The show is straight autobiography. The title, though never explicitly explained, can be reasonably inferred to connote a lifelong tussle with the forces of reaction and bigotry; or, as his mother put it, the battle between two types of people: "nice and not nice."
He begins with the wonderfully observed description of growing up in New Jersey as a gay adolescent and trying to fit into the high school social milieu and follows it with a chronicle of his migration to the University of Denver and his nascent political activism. One of the utterly charming low-tech aspects of the show is Rothenberg, rather than using slide projections, passing around photos of himself at various ages.

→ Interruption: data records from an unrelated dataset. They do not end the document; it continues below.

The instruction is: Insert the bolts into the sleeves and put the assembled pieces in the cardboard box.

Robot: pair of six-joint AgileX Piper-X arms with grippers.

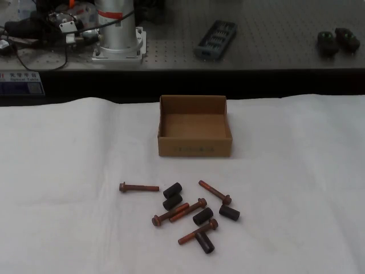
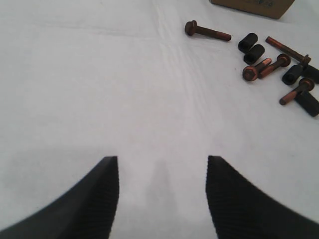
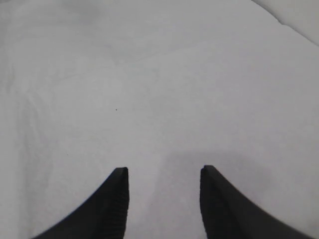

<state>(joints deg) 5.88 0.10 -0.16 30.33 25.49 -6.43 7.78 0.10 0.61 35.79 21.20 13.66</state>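
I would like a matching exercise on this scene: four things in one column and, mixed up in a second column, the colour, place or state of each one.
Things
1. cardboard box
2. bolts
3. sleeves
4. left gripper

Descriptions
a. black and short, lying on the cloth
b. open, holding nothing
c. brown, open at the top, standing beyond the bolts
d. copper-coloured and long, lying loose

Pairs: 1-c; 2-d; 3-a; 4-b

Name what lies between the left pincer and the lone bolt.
Bare white cloth, per the left wrist view, separates the left pincer from the lone copper-brown metal bolt.
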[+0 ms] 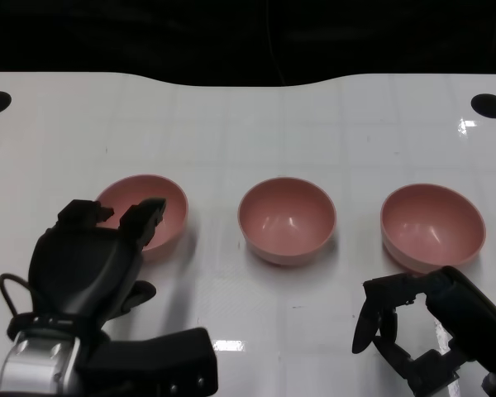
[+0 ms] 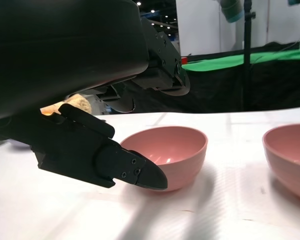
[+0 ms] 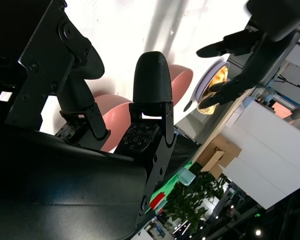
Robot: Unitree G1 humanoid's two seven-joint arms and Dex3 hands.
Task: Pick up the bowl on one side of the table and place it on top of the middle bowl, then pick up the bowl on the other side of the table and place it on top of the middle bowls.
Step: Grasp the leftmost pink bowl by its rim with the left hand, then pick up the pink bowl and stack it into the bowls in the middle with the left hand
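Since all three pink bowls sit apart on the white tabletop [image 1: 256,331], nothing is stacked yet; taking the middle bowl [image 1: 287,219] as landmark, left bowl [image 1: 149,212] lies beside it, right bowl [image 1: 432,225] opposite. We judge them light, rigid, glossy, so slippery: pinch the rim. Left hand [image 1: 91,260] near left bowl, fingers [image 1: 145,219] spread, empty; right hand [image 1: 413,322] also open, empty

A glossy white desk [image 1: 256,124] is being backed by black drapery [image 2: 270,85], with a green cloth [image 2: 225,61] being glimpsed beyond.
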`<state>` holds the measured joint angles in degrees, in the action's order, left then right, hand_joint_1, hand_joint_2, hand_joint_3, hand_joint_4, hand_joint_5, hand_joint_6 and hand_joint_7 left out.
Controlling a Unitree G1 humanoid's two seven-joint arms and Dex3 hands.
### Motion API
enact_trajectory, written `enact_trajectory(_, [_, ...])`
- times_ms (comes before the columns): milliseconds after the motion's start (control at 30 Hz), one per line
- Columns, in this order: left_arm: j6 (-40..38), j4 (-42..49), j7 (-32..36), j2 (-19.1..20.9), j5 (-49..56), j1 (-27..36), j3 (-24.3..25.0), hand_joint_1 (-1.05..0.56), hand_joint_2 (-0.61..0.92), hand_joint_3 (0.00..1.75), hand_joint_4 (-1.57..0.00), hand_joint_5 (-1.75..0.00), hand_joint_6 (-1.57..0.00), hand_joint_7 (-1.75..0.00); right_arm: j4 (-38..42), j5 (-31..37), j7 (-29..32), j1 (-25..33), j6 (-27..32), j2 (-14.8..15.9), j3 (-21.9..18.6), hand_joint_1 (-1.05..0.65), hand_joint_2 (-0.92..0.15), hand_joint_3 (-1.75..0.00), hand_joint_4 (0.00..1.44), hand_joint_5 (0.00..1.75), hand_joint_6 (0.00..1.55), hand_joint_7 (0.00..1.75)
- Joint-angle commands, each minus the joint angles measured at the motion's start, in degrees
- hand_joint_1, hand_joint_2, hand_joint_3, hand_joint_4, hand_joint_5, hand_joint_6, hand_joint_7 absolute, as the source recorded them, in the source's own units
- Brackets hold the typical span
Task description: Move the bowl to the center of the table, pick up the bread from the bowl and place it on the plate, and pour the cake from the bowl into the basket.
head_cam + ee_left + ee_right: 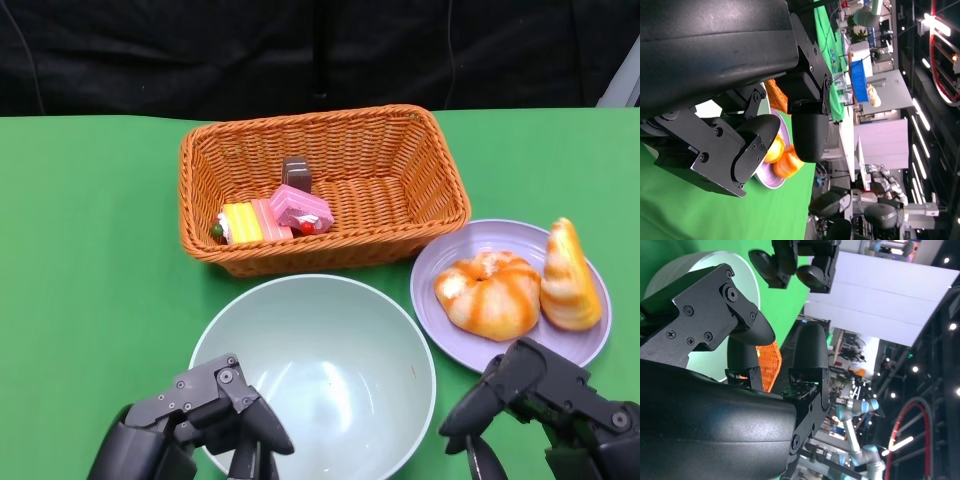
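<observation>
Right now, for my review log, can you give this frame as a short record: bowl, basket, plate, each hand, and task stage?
bowl: pale green bowl, empty, in front of the basket
basket: orange wicker basket holding cake pieces
plate: purple plate with two breads
left hand: left hand at the bowl's near rim, holding nothing
right hand: right hand beside the bowl, holding nothing
task stage: bread and cake appear delivered

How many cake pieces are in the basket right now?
3, all in the basket: a yellow slice at its front left, a pink slice touching it on the right, and a brown piece just behind. The bowl looks empty.
</observation>
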<state>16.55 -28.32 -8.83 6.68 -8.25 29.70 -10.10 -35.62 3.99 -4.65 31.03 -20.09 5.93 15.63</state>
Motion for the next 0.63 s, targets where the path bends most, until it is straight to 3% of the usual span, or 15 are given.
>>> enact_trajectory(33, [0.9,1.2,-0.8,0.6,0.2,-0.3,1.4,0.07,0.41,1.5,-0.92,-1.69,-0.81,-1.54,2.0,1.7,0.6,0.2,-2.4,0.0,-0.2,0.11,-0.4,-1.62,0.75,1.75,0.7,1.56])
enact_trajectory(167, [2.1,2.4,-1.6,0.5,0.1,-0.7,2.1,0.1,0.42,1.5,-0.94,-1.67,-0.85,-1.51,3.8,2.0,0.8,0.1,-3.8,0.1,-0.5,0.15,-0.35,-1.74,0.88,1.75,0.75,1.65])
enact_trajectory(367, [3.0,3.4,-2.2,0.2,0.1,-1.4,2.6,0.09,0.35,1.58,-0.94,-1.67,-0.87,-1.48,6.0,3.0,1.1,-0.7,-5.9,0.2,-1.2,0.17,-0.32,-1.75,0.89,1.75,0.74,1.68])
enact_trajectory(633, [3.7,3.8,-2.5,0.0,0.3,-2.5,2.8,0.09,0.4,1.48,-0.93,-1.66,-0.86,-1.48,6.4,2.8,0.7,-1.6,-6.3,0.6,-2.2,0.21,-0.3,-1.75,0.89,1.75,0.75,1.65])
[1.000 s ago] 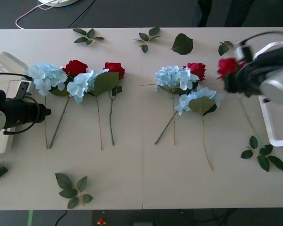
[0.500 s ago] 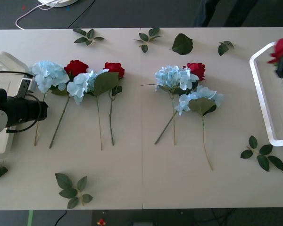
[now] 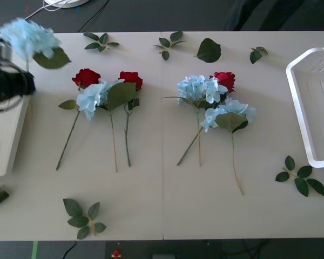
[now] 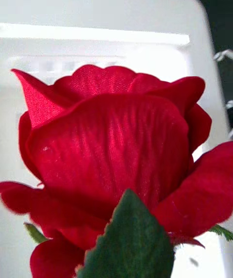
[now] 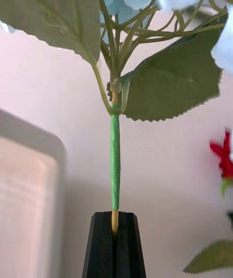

Rothenberg's love of theatre led to his becoming a publicist for such memorable Broadway productions as John Gielgud's Ages of Man and Richard Burton's Hamlet. The latter is related as part media circus/part personal insight into how the celebrity deals with his or her own cultural status, with an especially vivid portrait of Elizabeth Taylor's emotional survival mechanisms.
But probably the most intriguing aspect of Rothenberg's life path is his 17-year stewardship of the Fortune Society. The organization's name is taken from the play Fortune and Men's Eyes, which Rothenberg produced and which featured post-performance rap sessions about its subject of life behind bars. As ex-convicts grew to cluster around such performances, he began to grow more and more involved with the real-life issue of how to acclimate these men to life on the outside so as to lessen the likelihood of their return to criminal behavior. The anecdotes he relates are spiritually uplifting without a saccharine trace. The feeling of redemption through hard work and faith is contagious and dramatically involving.
With a political lineage that stretches from civil-rights work with the Congress on Racial Equality (prior to its Roy Innes-led marginalization) to the gay-rights movements of the '70s and '80s, the show could easily have slid into a turgid catalog of liberal causes. It transcends this by showing how the fabric of an individual's life makes up the sum of his or her political vision. This is as true of his views on his run for the New York City Council in 1985 as it is of his characterization of Equity showcases as the scourge of New York theatre. [Full Disclosure: I volunteered on that 1985 campaign. -- JMK]
Indeed, there are so many aspects of life tasted, savored, and mused over in his show and so many philosophical bases covered that the mind tends to swirl a bit. But, eventually, all is anchored to the host's engaging personality.
The show ran a scant hour but felt like it should have run twice that. Several segments of Rothenberg's life are mentioned in passing when they cry out for elaboration, such as his army stint: "the battle of Fort Benning."
Rothenberg does the show on an irregular basis. Look for it in listings at the Mint or listen to his show on 'BAI Saturday mornings from 8:30 to 10:30 to learn when it is coming up.